_What is being asked_
Pick every line from the data that holds the word "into".

_Information supplied_
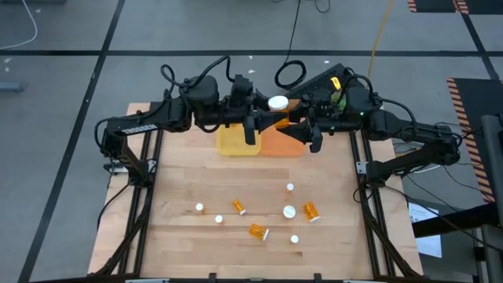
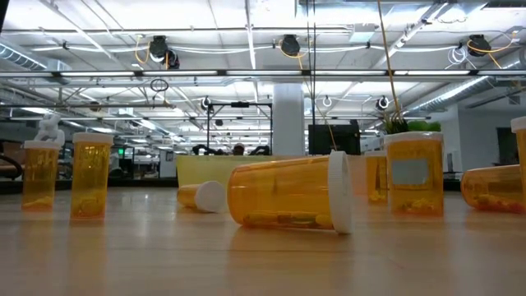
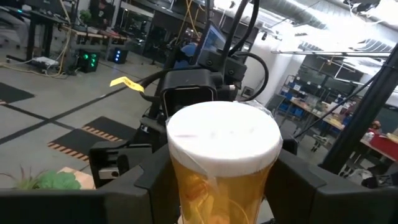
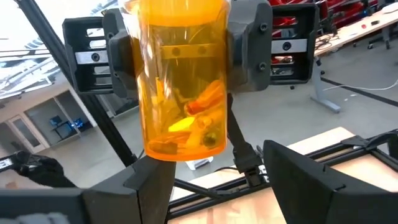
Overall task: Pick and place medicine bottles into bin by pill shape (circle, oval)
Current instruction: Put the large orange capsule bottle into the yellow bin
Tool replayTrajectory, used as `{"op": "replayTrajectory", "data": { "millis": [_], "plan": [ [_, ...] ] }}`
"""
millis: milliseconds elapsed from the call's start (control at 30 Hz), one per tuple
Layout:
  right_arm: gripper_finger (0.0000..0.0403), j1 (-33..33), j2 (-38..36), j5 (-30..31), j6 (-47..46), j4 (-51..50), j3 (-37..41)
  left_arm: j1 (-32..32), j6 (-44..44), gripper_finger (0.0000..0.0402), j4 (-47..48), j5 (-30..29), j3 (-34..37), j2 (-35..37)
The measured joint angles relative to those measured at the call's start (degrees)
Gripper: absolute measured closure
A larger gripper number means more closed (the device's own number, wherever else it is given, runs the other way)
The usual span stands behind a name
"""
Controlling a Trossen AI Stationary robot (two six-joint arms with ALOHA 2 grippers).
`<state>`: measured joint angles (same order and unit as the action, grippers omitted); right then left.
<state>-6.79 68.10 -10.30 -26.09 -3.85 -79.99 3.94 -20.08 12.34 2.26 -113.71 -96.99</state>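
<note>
1. Gripping one bottle [image 3: 219,163] by its sides, the left pincer [image 3: 221,186] is closed on it at the far end of the surface [image 1: 196,173]. The white cap faces the left wrist camera.
2. The bottle hangs in the air above the yellow bin [image 1: 234,142] and orange bin [image 1: 288,143], near where they meet. I cannot tell which bin it is over.
3. The right pincer [image 4: 217,186] faces the bottle's base with its fingers spread wide and holds nothing. The bottle is not between them.
4. Orange and yellow pills lie loose inside the held bottle; their shape is not clear.
5. The two bins sit side by side and touching at the far edge, yellow on the left arm's side.
6. The surface is pale wood planks framed by dark rails. Several loose bottles [image 1: 258,230] are scattered over its near half, well apart from the bins. Some stand upright and some lie on their sides.
7. In the low view, a wide bottle lies on its side in the middle with two upright ones to its left.
8. A green plant [image 3: 43,180] shows at the far edge.
9. The room has a grey floor [image 1: 63,79] with dark tape lines, a white pillar [image 2: 288,119], ceiling strip lights and workbenches.
</note>
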Motion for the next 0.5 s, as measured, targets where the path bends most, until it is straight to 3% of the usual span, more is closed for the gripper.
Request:
{"op": "replayTrajectory", "data": {
  "millis": [500],
  "plan": [
    [0.0167, 0.2, -0.05, -1.04, 0.19, 0.16, -0.13, 1.45, -0.55, 0.0202, 1.33, -0.57, 0.13, -0.35]
  ]
}}
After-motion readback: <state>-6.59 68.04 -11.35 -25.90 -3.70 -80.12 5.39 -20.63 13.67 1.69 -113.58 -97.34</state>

_Answer to this exercise_
Overall task: Pick and place medicine bottles into bin by pill shape (circle, oval)
Current instruction: Put the large orange capsule bottle into the yellow bin

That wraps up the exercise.